REKLAMA
Witam
Poszukuję auta dla rodziny. Na chwile obecna mamy dwuletniego syna, co oznacza koniecznosc przewozenia masy gratow. W planach kolejne dziecko, chociaz kiedy plany te sie urzeczywisnia to nie wiem, mozliwe, ze za chwile, mozliwe, ze jeszcze z trzy razy auto zmienie, wiec nie wiem czy wybierajac auto kierowac sie tym kryterium.

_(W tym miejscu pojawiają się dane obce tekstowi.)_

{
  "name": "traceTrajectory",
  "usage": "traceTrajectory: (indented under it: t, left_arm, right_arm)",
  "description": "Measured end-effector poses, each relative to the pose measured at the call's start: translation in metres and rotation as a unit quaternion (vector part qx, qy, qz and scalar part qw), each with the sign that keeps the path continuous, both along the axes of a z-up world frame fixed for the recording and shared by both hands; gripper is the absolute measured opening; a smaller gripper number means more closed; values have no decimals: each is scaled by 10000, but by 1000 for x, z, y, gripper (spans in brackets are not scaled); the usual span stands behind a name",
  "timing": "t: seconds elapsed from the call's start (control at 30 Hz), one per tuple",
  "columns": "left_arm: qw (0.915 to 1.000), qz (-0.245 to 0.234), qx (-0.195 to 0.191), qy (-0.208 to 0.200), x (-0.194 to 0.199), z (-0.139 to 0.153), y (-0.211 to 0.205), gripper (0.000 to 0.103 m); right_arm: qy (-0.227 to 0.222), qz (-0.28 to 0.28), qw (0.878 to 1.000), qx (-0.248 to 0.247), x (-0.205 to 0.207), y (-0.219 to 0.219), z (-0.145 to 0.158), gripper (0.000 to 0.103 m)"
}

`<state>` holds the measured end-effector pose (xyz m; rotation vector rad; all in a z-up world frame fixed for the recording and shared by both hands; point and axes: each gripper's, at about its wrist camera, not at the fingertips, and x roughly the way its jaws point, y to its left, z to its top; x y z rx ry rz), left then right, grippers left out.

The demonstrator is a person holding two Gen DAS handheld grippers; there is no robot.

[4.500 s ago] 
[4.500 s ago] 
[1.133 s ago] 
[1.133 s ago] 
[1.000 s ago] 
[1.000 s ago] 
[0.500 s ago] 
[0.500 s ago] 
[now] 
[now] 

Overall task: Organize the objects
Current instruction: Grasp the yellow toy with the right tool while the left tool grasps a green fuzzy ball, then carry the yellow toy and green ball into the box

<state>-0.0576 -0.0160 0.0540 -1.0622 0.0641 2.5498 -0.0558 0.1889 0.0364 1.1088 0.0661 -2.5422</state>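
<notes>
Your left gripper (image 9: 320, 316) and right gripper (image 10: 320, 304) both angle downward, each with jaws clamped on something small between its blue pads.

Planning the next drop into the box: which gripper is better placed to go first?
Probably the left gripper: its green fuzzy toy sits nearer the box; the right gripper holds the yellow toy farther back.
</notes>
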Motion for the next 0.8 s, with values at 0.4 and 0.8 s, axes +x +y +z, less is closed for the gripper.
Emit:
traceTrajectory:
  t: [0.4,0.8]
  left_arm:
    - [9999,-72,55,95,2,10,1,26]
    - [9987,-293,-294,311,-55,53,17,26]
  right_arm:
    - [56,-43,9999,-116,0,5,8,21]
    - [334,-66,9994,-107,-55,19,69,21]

Autem dojezdzam do pracy 40 km w jedna strone, droga krajowa czyli ani miasto, ani autostrada, predkosc przelotowa na teh trasie 70 - 110 km/h. Kilometrów sumarycznie miesięcznie nie jest tak dużo, bo jeżdżę na zmianę z dwoma kolegami. Oprócz tego miasto i w miarę regularne wypady weekendowe w pobliskie góry lub do rodziny (trasy po 200 - 300 km). Rocznie daje to 15 - 20 tysięcy kilometrów.
Na chwilę obecną jeżdżę Toyotą Avensis I 2.0 D4D w sedanie i nie narzekam. W ciągu trzech lat tylko jedna awaria, tak to sprawy eksploatacyjne. Może to kwestia tego, że kupiłem go od bliskiego znajomego, pierwszego i jedynego właściciela, tak że wiem, że 220 000 km, które teraz ma to jego rzeczywisty przebieg. Niestety, teraz tak dobrze pewnie nie będzie, bo auto muszę znaleźć od "obcego".
W każdym razie szukam kombii (sedan jednak jest za mały) za około 25 tysięcy złotych. Skłaniam się wyraźnie ku benzynie, choć z góry nie odrzucam diesli. Boje się jednak DPF i innych cudów, poza tym rozważam zagazowanie. Jeżdżę raczej spokojnie, mieszkam na Śląsku, gdzie infrastruktura drogowa jest w miarę rozwinięta (drogi często są dwupasmowe, dzięki czemu nie trzeba wyczyniać takich dzikich manewrów jakie często mają miejsce na wschód od Wisły).
Na ten moment myślałem o Avensisie II (z uwagi na dobre doświadczenia z Ave I), Volvo V50 lub... sam nie wiem. Jestem jak najbardziej otwarty na propozycje. Nad wygląd i moc zdecydowanie bardziej przekładam bezporblemowość w użytkowaniu.